Crossref Event Data (CED) CED is the youngest service, created in 2016 and officially released in 2017. Due to this, the platform claims that the service is still in beta (www.crossref.org/services/event-data). Unlike the previous ones, CED is not a commercial site and it provides free access to their data through a public API. Another important difference is that it does not provide metrics, but it only displays information about each altmetric event linked to a DOI identifier. For instance, it shows the information about the mention of an article on Twitter (date, user, tweet, etc.), but it does not show a count of the number of tweets. For that reason, CED’s data would have to be processed to be comparable with the other services.

Data extraction

An initial sample of 67,147 research articles was obtained from the public pages of PlumX. This platform was used as the starting source because it does not permit to retrieve publications by searching by DOI. This drawback makes the search of publications from other altmetric sources in the PlumX database impossible. Another important reason is that this platform only shows altmetric information of publications from institutions that make their profiles public. Therefore, we may suppose that those publications could also be indexed in the other services because they have no problem to display their records. Another reason is that PlumX includes both publications that have and that do not have altmetric events, which also allows us to detect articles that may have altmetric events in other aggregators.
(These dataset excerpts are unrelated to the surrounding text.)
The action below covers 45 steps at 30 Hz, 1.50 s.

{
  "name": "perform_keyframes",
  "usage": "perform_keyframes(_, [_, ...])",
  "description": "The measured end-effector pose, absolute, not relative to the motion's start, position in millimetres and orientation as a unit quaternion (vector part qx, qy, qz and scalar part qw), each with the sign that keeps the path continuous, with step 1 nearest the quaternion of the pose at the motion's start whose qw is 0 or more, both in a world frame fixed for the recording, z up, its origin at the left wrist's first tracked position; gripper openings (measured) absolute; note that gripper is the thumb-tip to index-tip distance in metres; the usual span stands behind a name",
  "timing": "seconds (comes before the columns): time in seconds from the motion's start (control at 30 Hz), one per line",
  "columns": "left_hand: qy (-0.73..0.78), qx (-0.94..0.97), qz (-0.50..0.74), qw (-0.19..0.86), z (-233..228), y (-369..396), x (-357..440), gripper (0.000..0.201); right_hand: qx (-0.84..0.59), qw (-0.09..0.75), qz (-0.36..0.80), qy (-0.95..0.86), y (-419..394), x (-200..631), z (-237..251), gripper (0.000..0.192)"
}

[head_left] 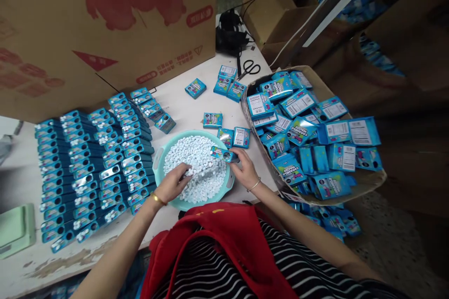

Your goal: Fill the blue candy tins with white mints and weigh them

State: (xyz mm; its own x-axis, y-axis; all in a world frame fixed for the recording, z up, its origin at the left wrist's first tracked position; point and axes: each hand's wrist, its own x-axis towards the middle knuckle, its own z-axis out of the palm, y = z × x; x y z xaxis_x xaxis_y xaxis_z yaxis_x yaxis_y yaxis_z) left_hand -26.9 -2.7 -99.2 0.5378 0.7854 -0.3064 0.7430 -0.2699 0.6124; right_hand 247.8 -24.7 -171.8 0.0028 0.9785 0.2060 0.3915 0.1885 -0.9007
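A turquoise basin (159,148) full of small white candies (196,147) stands on the white table in front of me. My left hand (174,182) is over its left side, fingers curled together, with white pieces at the fingertips. At the basin's right rim, my right hand (244,168) grips a small blue candy box (220,153), tilted over the candies with a dark round opening toward me. To the left stand rows of similar blue boxes (82,180) with round openings; white candies show in some of them.
A carton (365,182) heaped with blue boxes stands right of the table. Several loose boxes (212,120) lie beyond the basin, near black scissors (249,68). A large cardboard box (147,23) walls the back; a pale green scale-like device (17,229) sits at far left.
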Motion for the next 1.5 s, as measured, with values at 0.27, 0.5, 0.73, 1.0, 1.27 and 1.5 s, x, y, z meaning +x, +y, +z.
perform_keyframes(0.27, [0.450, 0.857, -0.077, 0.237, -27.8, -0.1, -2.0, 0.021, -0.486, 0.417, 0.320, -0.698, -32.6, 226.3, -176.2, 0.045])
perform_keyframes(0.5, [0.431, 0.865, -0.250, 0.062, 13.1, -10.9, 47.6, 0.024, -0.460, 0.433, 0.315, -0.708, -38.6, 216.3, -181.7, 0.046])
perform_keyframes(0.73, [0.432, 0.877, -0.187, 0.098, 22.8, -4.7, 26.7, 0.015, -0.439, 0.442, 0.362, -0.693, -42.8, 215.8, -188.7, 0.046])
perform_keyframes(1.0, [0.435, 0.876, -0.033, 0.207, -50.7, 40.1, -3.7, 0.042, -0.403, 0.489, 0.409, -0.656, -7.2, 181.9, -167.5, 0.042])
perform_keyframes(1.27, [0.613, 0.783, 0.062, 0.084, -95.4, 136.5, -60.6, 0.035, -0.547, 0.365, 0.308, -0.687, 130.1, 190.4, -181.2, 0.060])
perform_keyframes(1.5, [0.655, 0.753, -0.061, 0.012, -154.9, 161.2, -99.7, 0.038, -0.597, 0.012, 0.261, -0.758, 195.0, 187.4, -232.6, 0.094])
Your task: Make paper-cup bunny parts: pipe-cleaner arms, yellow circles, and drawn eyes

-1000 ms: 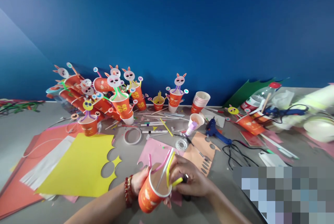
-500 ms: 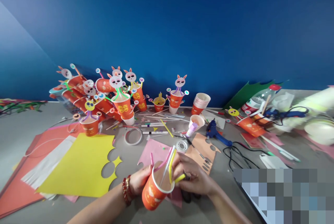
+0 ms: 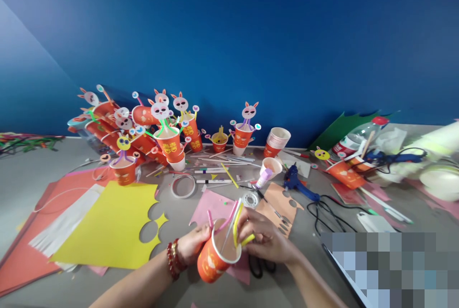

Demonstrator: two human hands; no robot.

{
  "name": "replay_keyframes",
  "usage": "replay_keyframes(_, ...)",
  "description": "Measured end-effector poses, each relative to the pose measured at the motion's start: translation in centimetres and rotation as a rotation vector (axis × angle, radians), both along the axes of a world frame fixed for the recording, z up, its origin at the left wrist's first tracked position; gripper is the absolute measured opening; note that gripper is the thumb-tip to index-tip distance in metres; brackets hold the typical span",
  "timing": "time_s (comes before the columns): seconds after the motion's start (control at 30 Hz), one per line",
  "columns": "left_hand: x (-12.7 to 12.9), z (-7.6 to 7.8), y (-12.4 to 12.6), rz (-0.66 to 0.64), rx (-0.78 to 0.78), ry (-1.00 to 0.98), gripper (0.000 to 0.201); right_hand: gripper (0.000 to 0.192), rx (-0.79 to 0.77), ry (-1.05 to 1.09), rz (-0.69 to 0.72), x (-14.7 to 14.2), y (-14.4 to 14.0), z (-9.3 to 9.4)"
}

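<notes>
- Since a second ago you lifted the orange paper cup (image 3: 212, 262) a little and turned it more upright; its open mouth now faces more to the camera, so the inside shows more clearly.
- Your right hand (image 3: 267, 241) moved up from the black scissors (image 3: 261, 266). They lie now free on the tabletop (image 3: 315, 246), just below this hand. From this I judge that the cutting is over and the work is now on the straws.
- Your left hand (image 3: 191, 246) is closed around the far side of the cup, with the fingers (image 3: 201, 237) clamped on its wall, and holds it tilted above the tabletop.
- The fingers of your right hand are pinched together on the bent yellow straw (image 3: 239, 231), at the cup's rim.
- A pink straw (image 3: 225, 224) and a pale thin straw (image 3: 229, 229) stand in the same cup, just beside the yellow one, and lean out over the rim.
- The cup is between your two hands, in front of the pink paper sheet (image 3: 211, 205).
</notes>
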State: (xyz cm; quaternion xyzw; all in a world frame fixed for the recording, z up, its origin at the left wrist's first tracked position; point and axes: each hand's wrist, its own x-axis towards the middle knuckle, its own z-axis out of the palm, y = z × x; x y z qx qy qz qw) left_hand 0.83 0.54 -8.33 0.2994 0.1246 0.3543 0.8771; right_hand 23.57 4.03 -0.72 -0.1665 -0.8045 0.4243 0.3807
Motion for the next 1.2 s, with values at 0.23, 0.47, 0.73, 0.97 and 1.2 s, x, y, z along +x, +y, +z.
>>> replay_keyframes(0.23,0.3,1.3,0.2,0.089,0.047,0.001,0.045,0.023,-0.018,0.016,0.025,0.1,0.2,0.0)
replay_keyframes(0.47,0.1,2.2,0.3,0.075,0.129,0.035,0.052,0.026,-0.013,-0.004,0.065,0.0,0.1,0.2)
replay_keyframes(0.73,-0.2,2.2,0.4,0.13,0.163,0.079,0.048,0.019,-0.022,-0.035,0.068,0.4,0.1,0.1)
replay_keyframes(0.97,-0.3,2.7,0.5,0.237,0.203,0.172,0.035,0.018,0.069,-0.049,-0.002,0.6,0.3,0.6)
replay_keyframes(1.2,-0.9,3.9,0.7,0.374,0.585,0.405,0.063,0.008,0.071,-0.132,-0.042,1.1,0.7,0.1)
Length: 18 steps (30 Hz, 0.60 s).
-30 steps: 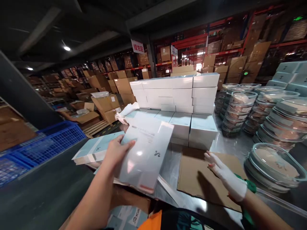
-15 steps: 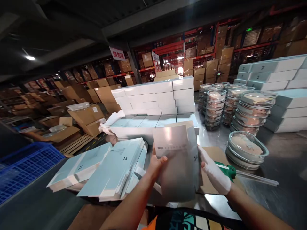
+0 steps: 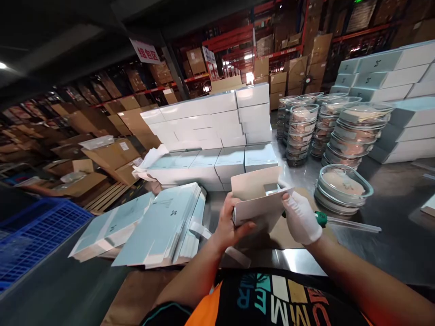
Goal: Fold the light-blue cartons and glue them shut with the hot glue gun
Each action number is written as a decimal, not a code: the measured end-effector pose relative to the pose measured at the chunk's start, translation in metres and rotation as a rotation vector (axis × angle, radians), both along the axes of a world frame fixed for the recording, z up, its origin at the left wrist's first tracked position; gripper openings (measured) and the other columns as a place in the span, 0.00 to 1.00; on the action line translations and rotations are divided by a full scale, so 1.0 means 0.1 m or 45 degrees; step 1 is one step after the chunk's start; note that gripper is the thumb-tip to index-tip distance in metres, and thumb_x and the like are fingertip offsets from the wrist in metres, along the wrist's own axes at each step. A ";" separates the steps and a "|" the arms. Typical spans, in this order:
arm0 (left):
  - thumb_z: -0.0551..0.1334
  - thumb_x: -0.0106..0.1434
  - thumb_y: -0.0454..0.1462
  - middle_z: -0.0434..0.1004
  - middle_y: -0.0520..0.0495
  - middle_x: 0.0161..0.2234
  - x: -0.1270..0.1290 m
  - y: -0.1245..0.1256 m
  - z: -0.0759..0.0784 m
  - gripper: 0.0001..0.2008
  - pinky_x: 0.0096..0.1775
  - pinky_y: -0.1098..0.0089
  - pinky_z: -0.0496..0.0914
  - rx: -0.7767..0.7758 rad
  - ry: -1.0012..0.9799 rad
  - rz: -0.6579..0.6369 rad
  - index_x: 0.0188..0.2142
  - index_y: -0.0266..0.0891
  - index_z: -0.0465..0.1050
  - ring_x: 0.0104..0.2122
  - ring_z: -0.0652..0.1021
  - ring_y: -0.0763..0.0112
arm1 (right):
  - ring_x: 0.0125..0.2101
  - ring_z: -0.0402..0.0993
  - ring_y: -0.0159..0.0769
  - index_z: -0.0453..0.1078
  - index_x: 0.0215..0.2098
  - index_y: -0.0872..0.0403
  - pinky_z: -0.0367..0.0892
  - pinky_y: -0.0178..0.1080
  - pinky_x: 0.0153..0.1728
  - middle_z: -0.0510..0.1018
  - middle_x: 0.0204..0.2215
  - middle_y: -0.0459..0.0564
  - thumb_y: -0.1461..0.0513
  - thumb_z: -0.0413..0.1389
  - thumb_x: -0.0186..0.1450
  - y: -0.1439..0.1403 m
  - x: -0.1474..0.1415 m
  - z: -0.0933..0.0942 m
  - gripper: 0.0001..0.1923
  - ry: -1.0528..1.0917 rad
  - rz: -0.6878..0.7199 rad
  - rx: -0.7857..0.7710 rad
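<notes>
While it is being opened out from flat, a pale carton (image 3: 258, 202) is held above the near middle of the steel desk (image 3: 390, 253), its flap raised toward 12 o'clock so that the hollow inside shows.

Left hand (image 3: 228, 222): bare, clenched on the carton's left end, thumb over the front panel; the grip appears meant to steady the piece.

Right hand (image 3: 299, 217): in a white glove, grasping the carton's right end, fingers pressed on the corner, seemingly to square the walls.

Brown cardboard sheet (image 3: 285, 228): lies on the desk beneath the carton, likely as a working pad.

Flat carton blanks (image 3: 159, 226): fanned in a loose stack at 9 o'clock of the hands, within easy reach of the left hand.

Finished white boxes (image 3: 217, 160): ranked in tiers at 12 o'clock, stacked back from the working spot.

Clear lidded trays (image 3: 343, 185): one low pile at 2 o'clock, with taller piles behind it.

Green-handled tool (image 3: 340, 222): rests on the desk just beside the right hand at 3 o'clock; its kind cannot be told.

Blue crate (image 3: 34, 231): stands off the desk's edge at 9 o'clock.
</notes>
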<state>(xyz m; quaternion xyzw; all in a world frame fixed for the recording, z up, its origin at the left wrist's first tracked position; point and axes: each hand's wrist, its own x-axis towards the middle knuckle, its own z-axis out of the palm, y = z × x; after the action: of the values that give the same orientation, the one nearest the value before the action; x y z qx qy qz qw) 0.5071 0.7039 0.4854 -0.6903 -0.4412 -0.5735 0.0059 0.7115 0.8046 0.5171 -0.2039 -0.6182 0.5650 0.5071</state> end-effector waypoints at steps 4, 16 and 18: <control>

The first step was to identify the organizations that make their profiles public. A search in Google (site:plu.mx) retrieved the web pages of 17 research institutions. The sites that contribute most publications to the sample are: Mount Sinai Health System (19,827), Concytec (8141), University of Pittsburgh (8103), Seoul National University, College of Medicine (7871), King Abdullah University of Science and Technology (7281), University of Helsinki (5287), Xi’an Jiaotong University (2781), International Islamic University of Malaysia (2350), Universidad del Rosario (1648), Georgia Southern University (1083), and Centro Hospitalar e Universitário de Coimbra (1009). The remaining institutions contribute with fewer papers. Only article types published after 2013 and with a DOI were selected, being in total 67,147 research papers. This selection process could introduce a bias because the articles were not randomly gathered and the sample was selected from specific organizations. Later on, we will discuss this possible limitation with previous studies.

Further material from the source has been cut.